Please give back an exact reproduction of the lines from the one with "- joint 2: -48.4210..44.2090" through the end of the entries below, and no others.
━━━ EXTRACTED ENTRIES ━━━
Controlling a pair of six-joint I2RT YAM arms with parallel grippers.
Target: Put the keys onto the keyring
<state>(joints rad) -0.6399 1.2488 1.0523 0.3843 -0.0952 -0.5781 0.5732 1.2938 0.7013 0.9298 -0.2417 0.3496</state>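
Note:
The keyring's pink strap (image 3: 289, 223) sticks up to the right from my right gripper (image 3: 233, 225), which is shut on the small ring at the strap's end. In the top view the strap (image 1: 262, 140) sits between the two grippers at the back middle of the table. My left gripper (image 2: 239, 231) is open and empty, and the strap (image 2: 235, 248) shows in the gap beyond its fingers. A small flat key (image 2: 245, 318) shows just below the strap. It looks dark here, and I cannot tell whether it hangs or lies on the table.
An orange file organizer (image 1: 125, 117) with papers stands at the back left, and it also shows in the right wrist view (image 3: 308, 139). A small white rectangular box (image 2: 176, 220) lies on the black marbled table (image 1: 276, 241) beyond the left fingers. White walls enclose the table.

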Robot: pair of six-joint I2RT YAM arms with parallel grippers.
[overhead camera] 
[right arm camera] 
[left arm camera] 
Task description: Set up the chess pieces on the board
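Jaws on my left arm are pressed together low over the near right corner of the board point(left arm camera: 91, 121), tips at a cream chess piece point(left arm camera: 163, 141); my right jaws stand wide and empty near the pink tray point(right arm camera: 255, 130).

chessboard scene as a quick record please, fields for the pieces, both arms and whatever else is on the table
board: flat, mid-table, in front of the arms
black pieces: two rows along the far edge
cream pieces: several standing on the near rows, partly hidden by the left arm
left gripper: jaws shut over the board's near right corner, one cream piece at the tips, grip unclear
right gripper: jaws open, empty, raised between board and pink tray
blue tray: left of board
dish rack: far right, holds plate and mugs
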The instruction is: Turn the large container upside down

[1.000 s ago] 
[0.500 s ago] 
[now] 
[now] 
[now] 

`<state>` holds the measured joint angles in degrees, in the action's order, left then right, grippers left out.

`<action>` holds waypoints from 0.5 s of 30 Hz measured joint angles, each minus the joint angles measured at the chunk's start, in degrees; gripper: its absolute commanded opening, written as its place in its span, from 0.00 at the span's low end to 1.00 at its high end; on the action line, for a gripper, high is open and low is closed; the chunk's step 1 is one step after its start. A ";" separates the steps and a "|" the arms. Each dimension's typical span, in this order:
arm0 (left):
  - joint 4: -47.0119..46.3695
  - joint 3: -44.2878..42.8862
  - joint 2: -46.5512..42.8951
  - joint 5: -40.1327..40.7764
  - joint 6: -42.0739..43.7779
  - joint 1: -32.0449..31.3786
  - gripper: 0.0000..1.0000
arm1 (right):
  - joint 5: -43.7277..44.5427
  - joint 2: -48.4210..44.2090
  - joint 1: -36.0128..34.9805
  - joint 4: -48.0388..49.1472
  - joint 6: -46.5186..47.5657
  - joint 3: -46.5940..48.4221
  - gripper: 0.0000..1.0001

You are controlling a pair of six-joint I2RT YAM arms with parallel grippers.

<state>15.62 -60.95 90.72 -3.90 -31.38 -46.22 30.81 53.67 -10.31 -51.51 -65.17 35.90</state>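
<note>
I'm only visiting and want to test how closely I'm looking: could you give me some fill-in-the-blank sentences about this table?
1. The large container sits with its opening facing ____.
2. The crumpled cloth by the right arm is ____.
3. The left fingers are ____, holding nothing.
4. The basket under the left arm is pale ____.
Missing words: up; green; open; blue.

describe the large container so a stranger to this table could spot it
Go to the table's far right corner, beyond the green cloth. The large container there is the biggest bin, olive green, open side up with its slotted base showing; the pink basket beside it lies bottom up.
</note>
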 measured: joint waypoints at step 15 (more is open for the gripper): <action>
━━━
SOLUTION TO THIS EXERCISE:
  - joint 2: -48.4210..44.2090
  - joint 1: -36.0128..34.9805
  - joint 4: -48.0388..49.1472
  - joint 6: -46.5186..47.5657
  - joint 3: -46.5940..48.4221
  - gripper: 0.0000..1.0001

You are controlling a pair of six-joint I2RT YAM arms with parallel grippers.

<state>15.62 -60.95 90.72 -3.90 -31.38 -46.22 30.81 53.67 -10.31 -51.51 -65.17 35.90</state>
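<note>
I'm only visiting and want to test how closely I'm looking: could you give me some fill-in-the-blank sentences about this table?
1. The large container sits with its opening facing ____.
2. The crumpled cloth by the right arm is ____.
3. The left fingers are ____, holding nothing.
4. The basket under the left arm is pale ____.
Missing words: up; green; open; blue.

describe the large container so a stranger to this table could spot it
Go to the table's far right corner, beyond the green cloth. The large container there is the biggest bin, olive green, open side up with its slotted base showing; the pink basket beside it lies bottom up.
</note>
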 measured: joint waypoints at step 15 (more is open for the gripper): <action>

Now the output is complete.